General Municipal Law, article 18 (800 et seq.) contains provisions of law relative to "interests" in municipal "contracts" (see General Municipal Law, 800-805). For this purpose, a "contract" includes any express or implied claim, account or demand against or agreement with a municipality (see General Municipal Law, 800[2]). A municipal officer or employee has an interest in a contract of his or her municipality if a direct or indirect pecuniary or material benefit accrues to the officer or employee as a result of the contract (General Municipal Law, 800[3]). In addition, an officer or employee is deemed to have an interest in contracts of, inter alia, a firm, partnership, association or corporation of which the officer or employee is an employee (General Municipal Law, 800[3][b],[c]). An interest in a contract is prohibited if the officer or employee, individually or as a member of a board, has the power or duty to: (a) negotiate, prepare, authorize or approve the contract, or authorize or approve payments thereunder: (b) audit bills or claims under the contract; or (c) appoint an officer or employee who has any such duties (General Municipal Law, 801), and if none of the exceptions contained in article 18 are applicable (see General Municipal Law, 802).

In addition to prohibiting certain interests in contracts, article 18 also contains certain other restrictions. Section 805-a(1)(c) prohibits a municipal officer or employee from receiving, or entering into any agreement for, compensation for services to be rendered in relation to any matter which must come before any agency of the municipality of which he or she is an officer, member or employee, over which he or she has jurisdiction, or to which he or she has appointment power (see 1990 Opns St Comp No. 90-28, p 65). Further, General Municipal Law, 805-a(1)(b) prohibits a municipal officer or employee from disclosing confidential information acquired in the course of his or her official duties or using such information to further his or her personal interests.

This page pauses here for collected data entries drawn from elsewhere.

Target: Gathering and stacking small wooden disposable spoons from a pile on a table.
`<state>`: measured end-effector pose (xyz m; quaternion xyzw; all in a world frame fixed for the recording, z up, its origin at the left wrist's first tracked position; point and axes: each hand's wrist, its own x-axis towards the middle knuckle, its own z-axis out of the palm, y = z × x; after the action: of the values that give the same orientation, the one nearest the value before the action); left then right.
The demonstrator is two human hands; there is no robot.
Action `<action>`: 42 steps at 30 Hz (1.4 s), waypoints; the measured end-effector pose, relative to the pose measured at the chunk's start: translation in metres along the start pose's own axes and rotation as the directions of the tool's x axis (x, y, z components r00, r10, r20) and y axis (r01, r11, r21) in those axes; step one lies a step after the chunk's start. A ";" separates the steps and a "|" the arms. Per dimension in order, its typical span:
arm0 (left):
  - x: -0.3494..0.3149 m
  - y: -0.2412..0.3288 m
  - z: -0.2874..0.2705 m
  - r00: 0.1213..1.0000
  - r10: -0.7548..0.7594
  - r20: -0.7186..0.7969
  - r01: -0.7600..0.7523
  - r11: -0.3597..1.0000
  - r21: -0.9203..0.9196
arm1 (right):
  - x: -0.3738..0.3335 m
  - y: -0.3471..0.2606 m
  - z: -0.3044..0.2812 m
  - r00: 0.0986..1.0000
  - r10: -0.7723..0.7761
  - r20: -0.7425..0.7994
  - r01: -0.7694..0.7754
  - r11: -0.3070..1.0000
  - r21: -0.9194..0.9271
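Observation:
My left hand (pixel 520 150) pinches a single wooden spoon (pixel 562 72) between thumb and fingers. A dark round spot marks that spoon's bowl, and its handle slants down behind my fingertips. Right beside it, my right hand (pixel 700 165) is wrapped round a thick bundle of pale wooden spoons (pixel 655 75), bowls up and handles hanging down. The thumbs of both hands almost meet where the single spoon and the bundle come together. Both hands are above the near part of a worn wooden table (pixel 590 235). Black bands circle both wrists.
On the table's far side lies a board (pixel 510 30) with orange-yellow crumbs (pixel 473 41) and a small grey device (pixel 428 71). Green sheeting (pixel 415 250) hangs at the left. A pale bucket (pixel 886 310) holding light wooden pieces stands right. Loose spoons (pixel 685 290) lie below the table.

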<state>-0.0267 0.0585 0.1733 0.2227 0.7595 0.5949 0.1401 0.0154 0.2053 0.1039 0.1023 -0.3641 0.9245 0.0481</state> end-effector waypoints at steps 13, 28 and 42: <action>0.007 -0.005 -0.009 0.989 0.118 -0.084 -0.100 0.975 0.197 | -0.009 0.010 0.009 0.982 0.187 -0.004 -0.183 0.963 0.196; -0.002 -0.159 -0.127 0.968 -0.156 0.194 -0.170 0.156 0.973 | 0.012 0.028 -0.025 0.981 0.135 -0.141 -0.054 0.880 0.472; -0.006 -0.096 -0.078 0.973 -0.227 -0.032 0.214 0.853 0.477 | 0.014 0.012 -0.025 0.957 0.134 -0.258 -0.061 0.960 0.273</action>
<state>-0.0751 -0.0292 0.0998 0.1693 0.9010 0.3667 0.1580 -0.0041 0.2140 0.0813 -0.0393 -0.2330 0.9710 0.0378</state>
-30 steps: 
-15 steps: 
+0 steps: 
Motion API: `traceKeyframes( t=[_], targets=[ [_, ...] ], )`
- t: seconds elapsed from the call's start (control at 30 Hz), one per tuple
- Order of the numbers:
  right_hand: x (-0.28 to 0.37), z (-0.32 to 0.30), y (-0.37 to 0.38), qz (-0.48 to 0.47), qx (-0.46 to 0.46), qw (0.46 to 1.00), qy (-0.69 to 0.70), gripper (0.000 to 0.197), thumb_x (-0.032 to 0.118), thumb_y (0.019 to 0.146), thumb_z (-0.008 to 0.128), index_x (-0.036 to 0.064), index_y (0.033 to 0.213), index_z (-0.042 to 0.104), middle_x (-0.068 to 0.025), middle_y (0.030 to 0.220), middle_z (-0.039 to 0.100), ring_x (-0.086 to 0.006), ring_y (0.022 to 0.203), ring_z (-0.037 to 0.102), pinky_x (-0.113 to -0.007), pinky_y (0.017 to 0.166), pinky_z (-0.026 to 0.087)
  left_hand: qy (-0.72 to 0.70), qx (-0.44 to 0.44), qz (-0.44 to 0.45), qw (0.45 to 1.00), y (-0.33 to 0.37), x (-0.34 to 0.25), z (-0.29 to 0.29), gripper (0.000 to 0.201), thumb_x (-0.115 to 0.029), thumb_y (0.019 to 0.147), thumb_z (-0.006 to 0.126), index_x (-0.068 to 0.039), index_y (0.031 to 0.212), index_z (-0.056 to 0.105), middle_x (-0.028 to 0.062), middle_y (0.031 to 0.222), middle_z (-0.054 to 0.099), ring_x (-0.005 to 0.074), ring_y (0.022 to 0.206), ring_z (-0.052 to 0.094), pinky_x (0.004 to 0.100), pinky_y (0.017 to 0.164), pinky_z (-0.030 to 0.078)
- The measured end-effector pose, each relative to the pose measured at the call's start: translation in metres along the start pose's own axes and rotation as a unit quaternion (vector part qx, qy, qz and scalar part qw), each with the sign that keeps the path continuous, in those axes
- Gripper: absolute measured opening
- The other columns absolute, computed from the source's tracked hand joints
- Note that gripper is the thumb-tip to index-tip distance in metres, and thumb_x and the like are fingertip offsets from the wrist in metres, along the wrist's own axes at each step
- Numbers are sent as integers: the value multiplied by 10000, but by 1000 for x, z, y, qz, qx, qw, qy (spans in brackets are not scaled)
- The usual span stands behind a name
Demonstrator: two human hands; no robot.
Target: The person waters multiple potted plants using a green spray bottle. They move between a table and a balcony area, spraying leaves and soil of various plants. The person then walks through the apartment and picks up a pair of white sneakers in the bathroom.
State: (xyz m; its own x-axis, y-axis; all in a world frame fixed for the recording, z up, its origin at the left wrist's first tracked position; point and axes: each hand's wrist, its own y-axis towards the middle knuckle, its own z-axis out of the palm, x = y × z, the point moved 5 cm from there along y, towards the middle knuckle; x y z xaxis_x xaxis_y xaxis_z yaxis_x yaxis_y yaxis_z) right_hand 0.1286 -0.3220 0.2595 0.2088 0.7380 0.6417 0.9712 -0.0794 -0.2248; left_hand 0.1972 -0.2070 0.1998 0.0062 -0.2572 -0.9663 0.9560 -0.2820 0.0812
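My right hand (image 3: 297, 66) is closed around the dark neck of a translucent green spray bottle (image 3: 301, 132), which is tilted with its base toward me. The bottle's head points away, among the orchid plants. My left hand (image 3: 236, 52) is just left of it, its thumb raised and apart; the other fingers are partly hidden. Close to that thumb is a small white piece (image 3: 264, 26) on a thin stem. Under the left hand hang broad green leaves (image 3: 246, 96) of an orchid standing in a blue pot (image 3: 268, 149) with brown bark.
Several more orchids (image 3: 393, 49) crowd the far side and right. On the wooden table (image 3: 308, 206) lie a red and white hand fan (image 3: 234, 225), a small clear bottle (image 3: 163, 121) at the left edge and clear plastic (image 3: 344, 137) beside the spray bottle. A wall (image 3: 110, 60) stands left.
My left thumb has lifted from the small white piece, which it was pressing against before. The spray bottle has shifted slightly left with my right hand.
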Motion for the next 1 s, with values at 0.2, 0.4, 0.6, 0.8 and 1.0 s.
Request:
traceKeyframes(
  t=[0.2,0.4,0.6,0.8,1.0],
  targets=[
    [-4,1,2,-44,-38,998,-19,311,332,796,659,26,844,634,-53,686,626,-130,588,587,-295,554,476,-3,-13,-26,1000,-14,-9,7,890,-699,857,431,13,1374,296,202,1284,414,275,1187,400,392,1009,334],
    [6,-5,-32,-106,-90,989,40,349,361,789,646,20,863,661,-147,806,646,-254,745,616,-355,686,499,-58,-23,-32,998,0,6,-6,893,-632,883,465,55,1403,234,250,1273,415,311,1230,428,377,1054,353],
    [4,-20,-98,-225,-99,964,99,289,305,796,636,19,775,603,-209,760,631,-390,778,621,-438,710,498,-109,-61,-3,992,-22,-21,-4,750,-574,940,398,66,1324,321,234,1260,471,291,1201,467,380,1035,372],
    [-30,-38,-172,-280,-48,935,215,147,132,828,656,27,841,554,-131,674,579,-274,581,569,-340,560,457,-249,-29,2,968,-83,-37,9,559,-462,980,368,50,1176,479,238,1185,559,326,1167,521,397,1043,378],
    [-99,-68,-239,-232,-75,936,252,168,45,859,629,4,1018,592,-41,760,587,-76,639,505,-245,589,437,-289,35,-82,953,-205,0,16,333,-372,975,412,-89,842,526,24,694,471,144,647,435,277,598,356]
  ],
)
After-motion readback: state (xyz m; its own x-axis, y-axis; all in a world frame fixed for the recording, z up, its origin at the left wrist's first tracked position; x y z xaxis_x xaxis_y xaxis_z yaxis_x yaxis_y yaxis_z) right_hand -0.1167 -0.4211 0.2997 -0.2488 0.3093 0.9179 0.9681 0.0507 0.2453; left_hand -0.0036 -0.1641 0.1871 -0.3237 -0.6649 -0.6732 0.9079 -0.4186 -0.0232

Applying the provisions of article 18 here, we note that, although there is some case law to the contrary (People v Pinto, 88 Misc 2d 303, 387 NYS2d 385), it has been the opinion of this Office that an application to a planning board is not a contract for article 18 purposes (e.g. 1991 Opns St Comp No. 91-48, p 132). Therefore, the proposed arrangement would not appear to raise questions as to potential prohibited interests in town contracts. The secretary, however, would be prohibited by section 805-a(1)(c) from performing services for the engineering firm in relation to any matter before, or to come before, the planning board. In addition, he or she would be prohibited from disclosing any confidential information acquired in the course of his or her duties as secretary to the planning board, or using any such information to further personal interests (General Municipal Law, 805-a[1][b]).

Even if there would be no violation of section 805-a as a result of the secretary's employment by the engineer, the town's code of ethics should be consulted. Among other things, the code must provide standards for town officers and employees with respect to private employment in conflict with officials duties (General Municipal Law, 806[1]).

Finally, we note that the courts of this State have held public officials to a high standard of conduct and, on occasion, have negated certain actions which, although not violating the literal provisions of article 18 of the General Municipal Law or a code of ethics, violate the spirit and intent of the statute, are inconsistent with public policy, or suggest self-interest, partiality or economic impropriety (see e.g. Zagoreos v Conklin, 109 AD2d 281, 491 NYS2d 358; Matter of Tuxedo Conservation and Taxpayers Ass'n v Town Board of the Town of Tuxedo, 69 AD2d 320, 418 NYS2d 638; Conrad v Hinman, 122 Misc 2d 531, 471 NYS2d 521). Thus, assuming neither section 805-a nor the town's code of ethics would be violated by the proposed employment arrangement, we believe the secretary, nonetheless, should publicly disclose his or her relationship with the engineering firm each time the firm appears before the planning board.